The second springtail fled at once, screeching with grief and terror. Afriel landed on the lip of the tunnel, sinking into a crouch as his legs soaked up momentum. He could smell the acrid stench of the warrior's anger, a pheromone so thick that even a human could scent it. Dozens of other warriors would group here within minutes, or seconds. Behind the enraged warrior he could hear workers and tunnelers shifting and cementing rock.

He might be able to control one enraged warrior, but never two, or twenty. He launched himself from the chamber wall and out an exit.

He searched for the other springtail -- he felt sure he could recognize it, since it was so much bigger than the others -- but he could not find it. With its keen sense of smell, it could easily avoid him if it wanted to.
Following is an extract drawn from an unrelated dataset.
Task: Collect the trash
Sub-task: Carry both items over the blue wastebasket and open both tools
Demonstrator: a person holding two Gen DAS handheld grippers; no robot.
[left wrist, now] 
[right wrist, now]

Mirny did not return. Uncountable hours passed. He slept again. He returned to the alates' chamber; there were warriors on guard there, warriors that were not interested in food and brandished their immense serrated fangs when he approached. They looked ready to rip him apart; the faint reek of aggressive pheromones hung about the place like a fog. He did not see any symbiotes of any kind on the warriors' bodies. There was one species, a thing like a huge tick, that clung only to warriors, but even the ticks were gone.

He returned to his chambers to wait and think. Mirny's body was not in the garbage pits. Of course, it was possible that something else might have eaten her. Should he extract the remaining pheromone from the spaces in his vein and try to break into the alates' chamber? He suspected that Mirny, or whatever was left of her, was somewhere in the tunnel where the springtail had been killed. He had never explored the tunnel himself. There were thousands of tunnels he had never explored.

He felt paralyzed by indecision and fear. If he was quiet, if he did nothing, the Investors might arrive at any moment. He could tell the Ring Council anything he wanted about Mirny's death; if he had the genetics with him, no one would quibble. He did not love her; he respected her, but not enough to give up his life, or his faction's investment. He had not thought of the Ring Council in a long time, and the thought sobered him. He would have to explain his decision....

He was still in a brown study when he heard a whoosh of air as his living airlock deflated itself. Three warriors had come for him. There was no reek of anger about them. They moved slowly and carefully. He knew better than to try to resist. One of them seized him gently in its massive jaws and carried him off.

It took him to the alates' chamber and into the guarded tunnel. A new, large chamber had been excavated at the end of the tunnel. It was filled almost to bursting by a black-spattered white mass of flesh. In the center of the soft speckled mass were a mouth and two damp, shining eyes, on stalks. Long tendrils like conduits dangled, writhing, from a clumped ridge above the eyes. The tendrils ended in pink, fleshy pluglike clumps.

One of the tendrils had been thrust through Mirny's skull. Her body hung in midair, limp as wax. Her eyes were open, but blind.

Another tendril was plugged into the braincase of a mutated worker. The worker still had the pallid tinge of a larva; it was shrunken and deformed, and its mouth had the wrinkled look of a human mouth. There was a blob like a tongue in the mouth, and white ridges like human teeth. It had no eyes.

It spoke with Mirny's voice. "Captain-Doctor Afriel..."

"Galina..."

"I have no such name. You may address me as Swarm."

Afriel vomited. The central mass was an immense head. Its brain almost filled the room.